╔══
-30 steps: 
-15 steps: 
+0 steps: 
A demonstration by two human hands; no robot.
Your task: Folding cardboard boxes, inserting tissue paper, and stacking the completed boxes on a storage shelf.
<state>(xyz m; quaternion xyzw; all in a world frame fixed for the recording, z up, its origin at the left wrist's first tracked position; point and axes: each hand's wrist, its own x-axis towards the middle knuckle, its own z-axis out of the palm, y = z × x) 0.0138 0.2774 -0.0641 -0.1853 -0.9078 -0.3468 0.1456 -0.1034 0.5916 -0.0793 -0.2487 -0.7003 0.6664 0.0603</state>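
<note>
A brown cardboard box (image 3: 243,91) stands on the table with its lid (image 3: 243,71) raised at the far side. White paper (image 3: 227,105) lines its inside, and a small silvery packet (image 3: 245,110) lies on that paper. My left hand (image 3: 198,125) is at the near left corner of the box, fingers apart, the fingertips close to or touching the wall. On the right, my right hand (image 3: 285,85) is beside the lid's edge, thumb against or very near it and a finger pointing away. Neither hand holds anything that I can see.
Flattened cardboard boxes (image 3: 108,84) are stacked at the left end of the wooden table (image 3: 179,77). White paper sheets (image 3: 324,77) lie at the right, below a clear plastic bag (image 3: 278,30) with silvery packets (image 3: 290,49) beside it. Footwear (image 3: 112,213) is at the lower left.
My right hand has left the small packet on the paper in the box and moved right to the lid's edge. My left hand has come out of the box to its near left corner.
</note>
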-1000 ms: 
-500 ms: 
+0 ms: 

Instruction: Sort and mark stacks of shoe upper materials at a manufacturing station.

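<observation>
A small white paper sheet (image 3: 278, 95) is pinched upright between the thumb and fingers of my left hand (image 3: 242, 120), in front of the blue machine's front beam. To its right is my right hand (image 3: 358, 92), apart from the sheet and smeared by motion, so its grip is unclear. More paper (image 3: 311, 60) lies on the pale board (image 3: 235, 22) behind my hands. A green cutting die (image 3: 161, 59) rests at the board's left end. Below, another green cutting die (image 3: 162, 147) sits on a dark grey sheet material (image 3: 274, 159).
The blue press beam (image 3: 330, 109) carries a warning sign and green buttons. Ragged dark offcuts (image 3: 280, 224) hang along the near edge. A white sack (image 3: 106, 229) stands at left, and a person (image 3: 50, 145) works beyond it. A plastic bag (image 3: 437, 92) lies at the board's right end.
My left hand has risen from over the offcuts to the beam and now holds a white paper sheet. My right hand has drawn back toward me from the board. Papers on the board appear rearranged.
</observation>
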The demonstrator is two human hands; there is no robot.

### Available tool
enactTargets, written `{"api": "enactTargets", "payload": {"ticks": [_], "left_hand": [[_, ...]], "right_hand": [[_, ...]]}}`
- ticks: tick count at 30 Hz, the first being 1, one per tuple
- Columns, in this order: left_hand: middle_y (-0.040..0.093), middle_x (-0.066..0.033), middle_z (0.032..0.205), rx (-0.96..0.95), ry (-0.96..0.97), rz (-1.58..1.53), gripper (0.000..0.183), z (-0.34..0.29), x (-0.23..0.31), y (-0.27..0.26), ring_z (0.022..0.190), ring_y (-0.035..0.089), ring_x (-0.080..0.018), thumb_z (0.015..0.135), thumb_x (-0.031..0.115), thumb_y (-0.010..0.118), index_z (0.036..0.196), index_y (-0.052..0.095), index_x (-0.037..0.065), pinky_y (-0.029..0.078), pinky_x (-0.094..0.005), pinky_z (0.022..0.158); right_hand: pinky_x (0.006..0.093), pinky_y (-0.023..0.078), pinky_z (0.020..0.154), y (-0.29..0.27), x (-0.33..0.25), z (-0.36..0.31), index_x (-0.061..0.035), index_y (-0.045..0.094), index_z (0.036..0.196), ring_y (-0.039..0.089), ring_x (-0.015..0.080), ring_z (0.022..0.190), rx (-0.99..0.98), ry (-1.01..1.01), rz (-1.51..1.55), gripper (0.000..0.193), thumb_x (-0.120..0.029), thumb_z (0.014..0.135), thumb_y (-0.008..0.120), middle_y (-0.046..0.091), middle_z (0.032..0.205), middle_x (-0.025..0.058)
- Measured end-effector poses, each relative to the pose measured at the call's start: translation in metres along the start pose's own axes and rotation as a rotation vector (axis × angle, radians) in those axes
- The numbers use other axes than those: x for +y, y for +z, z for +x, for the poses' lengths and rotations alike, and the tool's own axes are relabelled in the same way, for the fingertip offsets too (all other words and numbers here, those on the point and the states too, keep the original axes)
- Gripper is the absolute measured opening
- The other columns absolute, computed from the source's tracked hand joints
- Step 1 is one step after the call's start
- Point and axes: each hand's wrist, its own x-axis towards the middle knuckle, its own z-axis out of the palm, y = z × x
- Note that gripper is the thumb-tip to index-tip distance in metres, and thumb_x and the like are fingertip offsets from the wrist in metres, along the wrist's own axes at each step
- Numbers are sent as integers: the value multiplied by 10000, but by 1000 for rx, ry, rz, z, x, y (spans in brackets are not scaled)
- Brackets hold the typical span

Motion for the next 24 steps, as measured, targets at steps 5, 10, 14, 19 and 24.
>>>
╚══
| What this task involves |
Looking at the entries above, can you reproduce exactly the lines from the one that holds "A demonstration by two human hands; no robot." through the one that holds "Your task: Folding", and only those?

| Answer to this task |
A demonstration by two human hands; no robot.
Your task: Folding cardboard boxes, inserting tissue paper, and stacking the completed boxes on a storage shelf.

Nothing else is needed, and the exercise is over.